An Overview Of Alzheimer’s Disease




Boston Home care June is Alzheimer’s and Brain Awareness Month. And with 6 million Americans living with Alzheimer’s (According to the Alzheimer’s Association) and an enormous generation of Baby Boomers reaching their silver years, understanding this disease is more important than ever. Join us to help The Alzheimer’s Association #ENDALZ by learning, spreading awareness, and inspiring others to take action.
What is Alzheimer’s Disease?

Oftentimes, “Alzheimer’s” and “Dementia” are used interchangeably, but that’s not accurate. Dementia is an umbrella term used to describe a condition where memory impairments affect everyday life. Alzheimer’s, though it is the leading cause of dementia and accounts for 2/3 of cases, is a unique disease. This degenerative brain disease is caused by cell death in the brain. Though researchers aren’t’ entirely sure what causes this, we do know it results in tissue damage, brain shrinkage, and thus an overall decline in almost all functions.

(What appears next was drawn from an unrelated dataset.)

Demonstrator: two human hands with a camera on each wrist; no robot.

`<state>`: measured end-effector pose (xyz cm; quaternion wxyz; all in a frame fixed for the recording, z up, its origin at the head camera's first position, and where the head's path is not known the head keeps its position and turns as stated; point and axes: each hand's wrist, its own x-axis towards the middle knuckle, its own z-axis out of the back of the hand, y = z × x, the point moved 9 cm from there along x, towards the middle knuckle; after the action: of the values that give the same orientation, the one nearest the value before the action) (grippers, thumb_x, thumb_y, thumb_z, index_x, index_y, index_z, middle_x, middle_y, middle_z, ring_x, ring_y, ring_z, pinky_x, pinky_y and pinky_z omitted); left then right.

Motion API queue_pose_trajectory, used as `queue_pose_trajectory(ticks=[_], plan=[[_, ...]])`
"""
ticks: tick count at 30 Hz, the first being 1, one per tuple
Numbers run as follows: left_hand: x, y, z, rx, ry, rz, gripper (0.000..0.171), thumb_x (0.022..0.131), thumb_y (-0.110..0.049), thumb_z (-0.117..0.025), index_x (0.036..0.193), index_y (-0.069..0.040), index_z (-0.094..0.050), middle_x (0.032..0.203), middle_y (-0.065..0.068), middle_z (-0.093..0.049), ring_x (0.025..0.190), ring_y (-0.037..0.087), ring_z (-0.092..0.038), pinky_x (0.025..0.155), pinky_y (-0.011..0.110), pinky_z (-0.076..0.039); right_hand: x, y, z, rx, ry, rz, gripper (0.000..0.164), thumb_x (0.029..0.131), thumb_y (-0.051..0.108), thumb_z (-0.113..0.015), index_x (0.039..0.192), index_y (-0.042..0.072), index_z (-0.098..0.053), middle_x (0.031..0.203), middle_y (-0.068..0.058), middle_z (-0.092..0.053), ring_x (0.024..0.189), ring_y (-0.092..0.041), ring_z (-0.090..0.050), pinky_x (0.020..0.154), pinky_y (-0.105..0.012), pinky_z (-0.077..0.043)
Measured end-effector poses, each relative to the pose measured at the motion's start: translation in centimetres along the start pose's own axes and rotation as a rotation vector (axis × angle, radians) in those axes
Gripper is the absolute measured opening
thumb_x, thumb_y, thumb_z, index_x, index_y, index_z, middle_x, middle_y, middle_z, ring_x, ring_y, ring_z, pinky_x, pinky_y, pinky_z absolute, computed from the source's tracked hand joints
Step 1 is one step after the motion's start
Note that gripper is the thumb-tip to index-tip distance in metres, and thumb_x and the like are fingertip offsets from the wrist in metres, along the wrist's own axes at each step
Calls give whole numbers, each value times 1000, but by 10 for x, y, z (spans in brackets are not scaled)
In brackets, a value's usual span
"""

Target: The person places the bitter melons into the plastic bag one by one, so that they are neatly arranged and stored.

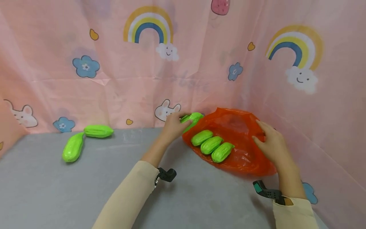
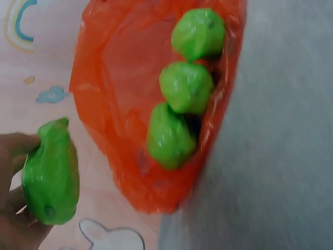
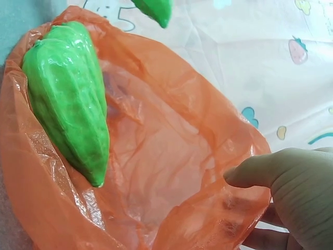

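Observation:
My left hand point(image 1: 173, 126) holds a glossy green ribbed gourd point(image 2: 51, 177) between thumb and fingers, beside the left edge of a red plastic bag point(image 1: 241, 149). Inside the spread mouth of the bag lie three similar gourds in a row, the middle one point(image 1: 211, 145) touching its neighbours. At the bag's right side my right hand point(image 1: 273, 143) grips the rim. In the right wrist view its thumb point(image 3: 247, 174) is on the inner face, while the other fingers show through the thin plastic from behind.
Two more green gourds lie at the left on the grey tabletop point(image 1: 43, 184), one upright in view point(image 1: 73, 148) and one crosswise point(image 1: 98, 131). A pink printed sheet point(image 1: 114, 92) rises along the back and the right side, close behind the bag.

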<state>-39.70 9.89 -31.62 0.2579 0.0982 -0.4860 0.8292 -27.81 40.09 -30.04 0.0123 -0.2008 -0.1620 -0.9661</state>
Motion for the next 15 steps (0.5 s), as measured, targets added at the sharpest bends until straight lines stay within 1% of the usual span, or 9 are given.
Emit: queue_pose_trajectory(ticks=[3,6,9,13,15], plan=[[3,-2,-3,-31,-44,16,33,95,-24,-69,125,-12,-71,125,7,-72,118,27,-66,102,44,-54,-2,-1,-2,14,-13,5,67,92,7,-67,152,-2,-39,148,-35,-46,123,-55,-51,99,-71,-44],[6,-5,-9,-48,-33,20,33,95,-26,-70,125,-14,-71,124,6,-72,117,26,-65,101,43,-54,-4,-2,-2,22,-30,7,66,91,5,-68,151,-2,-40,147,-34,-47,121,-55,-53,98,-70,-45],[7,-9,-17,-59,28,13,33,95,-26,-70,126,-14,-71,126,5,-72,116,25,-64,100,42,-54,-4,-2,-2,26,-33,6,67,91,5,-68,152,-2,-40,147,-34,-47,122,-55,-52,97,-70,-45],[8,-16,-29,-61,121,-24,32,96,-23,-69,126,-12,-71,130,6,-70,118,25,-64,100,41,-55,-2,-2,0,37,-32,9,68,91,5,-69,152,-1,-40,147,-35,-46,126,-56,-50,98,-71,-44],[9,-19,-35,-53,155,-44,32,97,-22,-69,126,-10,-71,131,7,-70,119,26,-64,101,41,-55,-2,-2,1,39,-29,10,68,91,5,-69,152,-1,-40,147,-35,-46,125,-56,-50,99,-71,-44]])
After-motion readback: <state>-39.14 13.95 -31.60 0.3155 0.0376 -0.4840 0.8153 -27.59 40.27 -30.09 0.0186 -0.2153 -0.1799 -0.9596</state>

The most significant risk factor for Alzheimer’s is age.

Alzheimer’s Month
When You Start to Notice Changes

Recognizing memory loss early on is key to improving outcomes in dementia and Alzheimer’s treatment. Though there is no cure, identifying it early, can help slow the progression of the disease and keep loved ones comfortable. Here are a few things to look out for:

Confusion with time or place
New troubles with spoken or written words
Mood or personality changes
Decreased problem-solving
Difficulty understanding visuals or spatial relationships.

If you recognize any of these symptoms,Boston Home care don’t wait. Schedule a conversation with your doctor as soon as possible to see if they recommend testing. As we age, it’s recommended to undergo screening for memory loss at least once a year and it is usually covered as part of a yearly wellness exam. Testing for Alzheimer’s and/or dementia can include an interview with the patient as well as an individual close with them, brain imaging, and lab tests (Mayo Clinic).
Understanding the Scale and Impact

The facts are, according to the Alzheimer’s Association comprehensive report, 1 in 3 seniors will die with Alzheimer’s or another kind of dementia. That’s more than prostate and breast cancer combined. And while other conditions like heart disease have decreased the number of deaths they cause, the number of deaths caused by Alzheimer’s has more than doubled since 2019.
The Role of Caretakers

Once Alzheimer’s has been diagnosed, it’s important to start planning for care and treatment. Boston Home care Per the same Alzheimer’s Association report, “More than 11 million Americans provide unpaid care for people with Alzheimer’s or other dementias.” That means family members, neighbors, good Samaritans who may not have the training or capacity to provide care are doing so.

Caring for a loved one with Alzheimer’s or any other kind of dementia is difficult. Not only is it heartbreaking to watch a disease erode away someone dear to you, as changes in personality and functioning can be shocking and hard to process, but the physical care can be a full-time job. Since moving to senior living isn’t always feasible and most older adults wish to age in place, in-home Alzheimer’s support is a great solution to boost memory and increase medication compliance. Learn more about in-home Alzheimer’s care and how services provided by Foundational Home Care can help your family during this difficult time.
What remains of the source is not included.